Chapter 12 Guidance on answering the pop quizzes

Tribunals

Is an incorrect decision of the Upper Tribunal a nullity?

Page 487: Isn’t a decision based on an error of law a nullity? Imagine that the Upper Tribunal hears an appeal from the First-tier Tribunal, and decides against you, and you are not given permission to appeal to the Court of Appeal, because the case does not raise any important point of principle or practice. Remember the doctrine developed by Lord Denning and Lord Diplock, that an error of law by an administrative tribunal makes its decision a nullity (see 9.1.2). Can you ask the Administrative Court in judicial review for a declaration that the decision is a nullity?

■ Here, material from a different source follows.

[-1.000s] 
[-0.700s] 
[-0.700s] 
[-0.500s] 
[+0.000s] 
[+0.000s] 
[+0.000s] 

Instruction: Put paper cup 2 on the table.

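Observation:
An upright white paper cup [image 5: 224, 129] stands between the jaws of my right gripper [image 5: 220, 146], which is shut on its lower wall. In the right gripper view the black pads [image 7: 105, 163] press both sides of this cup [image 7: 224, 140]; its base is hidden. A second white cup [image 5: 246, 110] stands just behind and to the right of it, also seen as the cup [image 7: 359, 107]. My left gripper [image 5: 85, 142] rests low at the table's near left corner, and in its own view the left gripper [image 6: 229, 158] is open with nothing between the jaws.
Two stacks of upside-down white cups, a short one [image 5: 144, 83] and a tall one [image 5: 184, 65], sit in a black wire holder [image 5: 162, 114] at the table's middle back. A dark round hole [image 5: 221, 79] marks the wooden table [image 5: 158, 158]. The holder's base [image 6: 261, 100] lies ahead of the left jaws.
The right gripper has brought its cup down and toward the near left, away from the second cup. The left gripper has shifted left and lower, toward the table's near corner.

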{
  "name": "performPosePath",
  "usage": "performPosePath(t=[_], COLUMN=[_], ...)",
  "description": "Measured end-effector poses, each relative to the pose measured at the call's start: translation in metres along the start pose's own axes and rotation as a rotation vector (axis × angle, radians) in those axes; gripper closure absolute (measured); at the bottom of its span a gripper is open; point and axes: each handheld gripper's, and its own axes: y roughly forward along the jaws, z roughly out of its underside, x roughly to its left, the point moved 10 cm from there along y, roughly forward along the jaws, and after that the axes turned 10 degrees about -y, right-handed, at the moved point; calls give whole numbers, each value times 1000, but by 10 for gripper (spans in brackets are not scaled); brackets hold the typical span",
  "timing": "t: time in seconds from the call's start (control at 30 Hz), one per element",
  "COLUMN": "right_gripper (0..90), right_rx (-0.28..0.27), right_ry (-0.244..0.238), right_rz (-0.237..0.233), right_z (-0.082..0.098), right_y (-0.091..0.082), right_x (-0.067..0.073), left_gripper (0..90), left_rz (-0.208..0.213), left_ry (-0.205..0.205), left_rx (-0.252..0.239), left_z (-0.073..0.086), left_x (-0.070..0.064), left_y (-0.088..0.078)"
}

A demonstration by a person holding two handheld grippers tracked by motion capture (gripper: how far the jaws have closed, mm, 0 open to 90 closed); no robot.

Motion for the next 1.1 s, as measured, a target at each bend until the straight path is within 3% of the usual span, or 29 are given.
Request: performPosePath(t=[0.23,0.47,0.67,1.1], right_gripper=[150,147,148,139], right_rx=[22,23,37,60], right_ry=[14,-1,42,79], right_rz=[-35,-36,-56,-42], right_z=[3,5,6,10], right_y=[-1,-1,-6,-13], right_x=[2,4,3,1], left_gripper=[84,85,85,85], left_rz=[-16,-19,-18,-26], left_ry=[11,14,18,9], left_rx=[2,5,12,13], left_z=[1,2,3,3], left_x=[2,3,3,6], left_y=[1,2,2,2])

  • You could try, and you would be able to seek support from some of the things that Lord Denning and Lord Diplock said in the cases asserting general doctrine that an error of law makes a decision a nullity. But that would be absurd, and the absurdity shows the instability in the doctrine. The Tribunals, Courts and Enforcement Act 2007 set up a complex scheme involving appeals designed to give recourse against errors in the First-tier Tribunal and in the Upper Tribunal. Just as it would be wrong for the courts to allow judicial review of a tribunal decision when there is an appeal available, it would be wrong for the courts to allow judicial review of a decision that does not meet the criteria for judicial review established by the Supreme Court in the Cart case (12.4.9). That would provide unsatisfied litigants with disproportionate process (that is, with an opportunity for a further hearing over an issue, where there is no reason of procedural justice for allowing the litigant another hearing).